> _TASK TO COMPLETE_
Start at the line with "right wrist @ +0" and print every line through the end of the material below. Keep it exact and free of pictures.

> _MATERIAL FOR THE TASK_
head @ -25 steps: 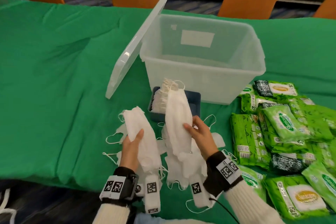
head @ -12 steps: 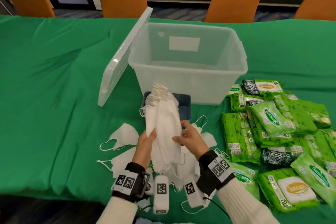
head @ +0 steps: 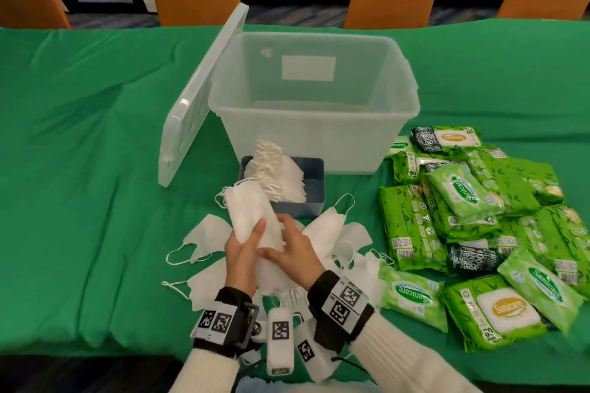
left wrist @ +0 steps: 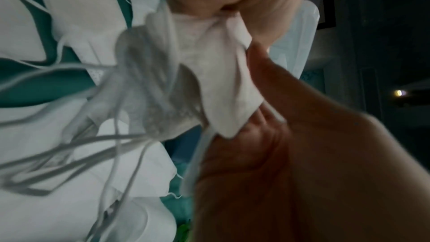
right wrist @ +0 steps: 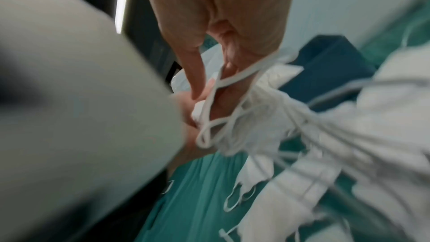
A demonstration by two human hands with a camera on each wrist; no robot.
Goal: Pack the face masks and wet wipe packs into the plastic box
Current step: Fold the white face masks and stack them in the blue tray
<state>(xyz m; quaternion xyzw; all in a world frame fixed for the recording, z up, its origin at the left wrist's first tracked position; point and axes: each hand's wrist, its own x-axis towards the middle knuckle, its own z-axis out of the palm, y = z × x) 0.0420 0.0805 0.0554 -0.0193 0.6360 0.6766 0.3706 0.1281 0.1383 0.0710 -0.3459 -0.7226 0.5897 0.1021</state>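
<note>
1. Near the front edge of the worktop (head: 79, 169), both hands are clamped on one bundle of face masks (head: 255, 217): left hand (head: 241, 252) wraps it from the left, right hand (head: 295, 254) from the right, each grip curled round the stack.
2. Bundle sits above the loose masks (head: 332, 230) scattered on the green cloth, just in front of the blue tray (head: 314, 182), which has more masks in it. Plastic box (head: 314, 99) is behind that, looks empty, lid (head: 198, 99) leaning on its left side.
3. Handling, imo: masks are v. light, soft, squishy. They'll fan out or slip if the squeeze is loose. Best to hold mid-stack w/ both palms. Ear loops dangle underneath and could snag.
4. Wet wipe packs (head: 472, 226) are piled to the right, none touched yet. Prob heavier and slick.
5. Vs 1 s ago: there were two separate bunches, one per hand. Now they're merged into one and both hands are closer together.
</note>
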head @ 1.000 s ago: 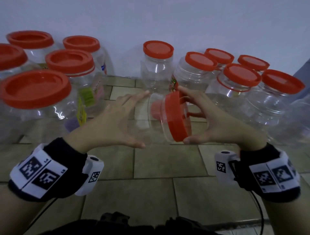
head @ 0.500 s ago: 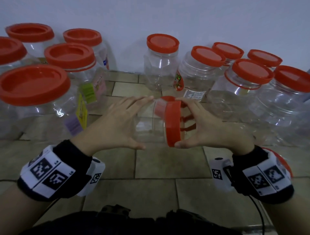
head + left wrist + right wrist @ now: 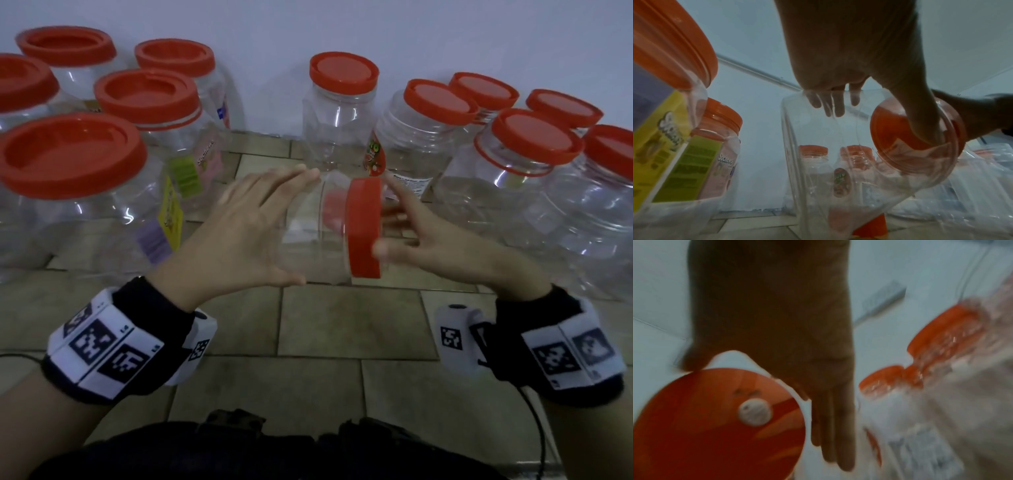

> _RESULT_
right wrist @ +0 steps: 
A demonstration by two human hands with a camera on each wrist; no robot.
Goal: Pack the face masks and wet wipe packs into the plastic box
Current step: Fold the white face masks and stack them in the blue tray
<state>(xyz m; quaternion xyzw; all in a world frame fixed for the recording, z up, its origin at the left wrist's first tracked position; point and axes: each hand's wrist, its own x-axis towards the middle knuckle, its own z-axis out of the palm, y = z × x) 0.0420 0.0805 0.0554 -0.0193 0.6360 0.6766 0.3706 0.1281 0.1383 0.0710 -0.3459 -0.7226 0.5897 0.1021</state>
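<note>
1. Near the front edge of the worktop (head: 79, 169), both hands are clamped on one bundle of face masks (head: 255, 217): left hand (head: 241, 252) wraps it from the left, right hand (head: 295, 254) from the right, each grip curled round the stack.
2. Bundle sits above the loose masks (head: 332, 230) scattered on the green cloth, just in front of the blue tray (head: 314, 182), which has more masks in it. Plastic box (head: 314, 99) is behind that, looks empty, lid (head: 198, 99) leaning on its left side.
3. Handling, imo: masks are v. light, soft, squishy. They'll fan out or slip if the squeeze is loose. Best to hold mid-stack w/ both palms. Ear loops dangle underneath and could snag.
4. Wet wipe packs (head: 472, 226) are piled to the right, none touched yet. Prob heavier and slick.
5. Vs 1 s ago: there were two separate bunches, one per hand. Now they're merged into one and both hands are closer together.
</note>
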head @ 1.000 s ago: 
head @ 0.500 s ago: 
head + left wrist + right wrist @ now: 

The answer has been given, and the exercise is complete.